Tuesday, November 17, 2009

Grudges

I love it when something jumps at me from the pages that I read. The small, short book (well, can you call one chapter a book) of Philemon got me this morning. Paul is sending someone, a slave, a robber, a cheat, back to his owner. A man who had been wounded and had every right to hold a grudge against the one who had wronged him. Paul is writing to him trying to soften the blow for Onesimus as he returns to Philemon. Paul begins by stating how generous, and good Philemon is. Then he tells him to accept Onesimus back without holding a grudge and to forgive him for what he has done in the past. He is calling him to come to a higher standard of forgiveness and love, while he faces the one who betrayed him. But here is the part that I love, "So if you consider me your partner, welcome him as you would welcome me. If he has wronged you in any way or owes you anything, charge it to me. I, Paul, write this with my own hand: I will repay it. And I won’t mention that you owe me your very soul!"

Did you see that? Does it jump off at you like it jumps off at me? Read it again. "I will repay it. And I won’t mention that you owe me your very soul!" Paul pulled the, "you owe me card." When I think of the hurt, harm, and devastation that I have brought to others in my life, how could I hold a grudge against anyone who harms me now. I am the slave that betrayed my Master. I was the one who spit in the face of my redeemer, right after I gave Him a kiss! So tell me, how could I carry a grudge against anyone who wrongs me? I have done much worse to my Lord than anyone could ever possibly do to me. So why would I ever think that I have a right to hold on to hurt, when someone wrongs me in some minor way. Even if it is "big", why would I think I deserve revenge, when someone else is willing to take their wrong and repay me their debt.

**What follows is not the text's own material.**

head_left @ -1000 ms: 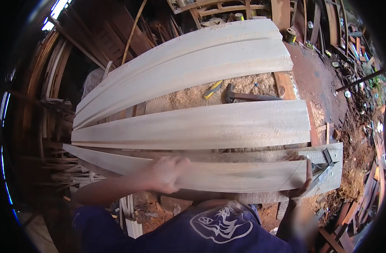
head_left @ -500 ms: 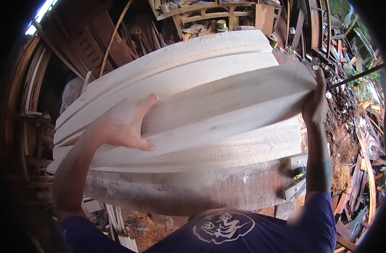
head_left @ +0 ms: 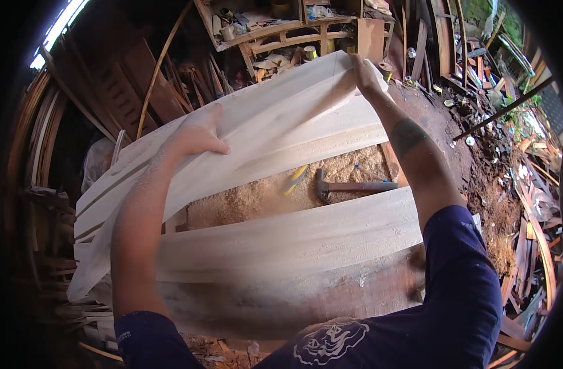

Oswald Chambers, "My goal is God Himself . . .At any cost, dear Lord, by any road. 'At any cost . . . by any road' means submitting to God’s way of bringing us to the goal. There is no possibility of questioning God when He speaks, if He speaks to His own nature in me. Prompt obedience is the only result. When Jesus says, 'Come,' I simply come; when He says, 'Let go,' I let go; when He says, 'Trust God in this matter,' I trust. This work of obedience is the evidence that the nature of God is in me... God will never be real to me until I come face to face with Him in Jesus Christ. Then I will know and can boldly proclaim, 'In all the world, my God, there is none but Thee, there is none but Thee.' The promises of God are of no value to us until, through obedience, we come to understand the nature of God. We may read some things in the Bible every day for a year and they may mean nothing to us. Then, because we have been obedient to God in some small detail, we suddenly see what God means and His nature is instantly opened up to us. 'All the promises of God in Him are Yes, and in Him Amen...' (2 Corinthians 1:20). Our 'Yes' must be born of obedience; when by obedience we ratify a promise of God by saying, 'Amen,' or, 'So be it.' That promise becomes ours."

What grudge are you holding on to? Who has wronged you to the point, so bad, that you think you have the right to not forgive them? Do you see yourself as who you really are? A slave whose debt was paid by someone else, for your freedom. Do we really ever have the right to hold others debt against them when Christ is saying, "I will repay it. And I won’t mention that you owe me your very soul!" How a burden can be lifted when I look at myself for who I really am. I am a women, who owed a debt that I could not repay. I am a slave whose transgressions were paid by Christ, so that I could be counted as a sister to others who thought they could condemn me. I am set free from any grudges that I may think I have the right to hold, for He has paid others debts that they owe me. Let freedom reign. Forgive others, as you have been forgiven. He has set you free!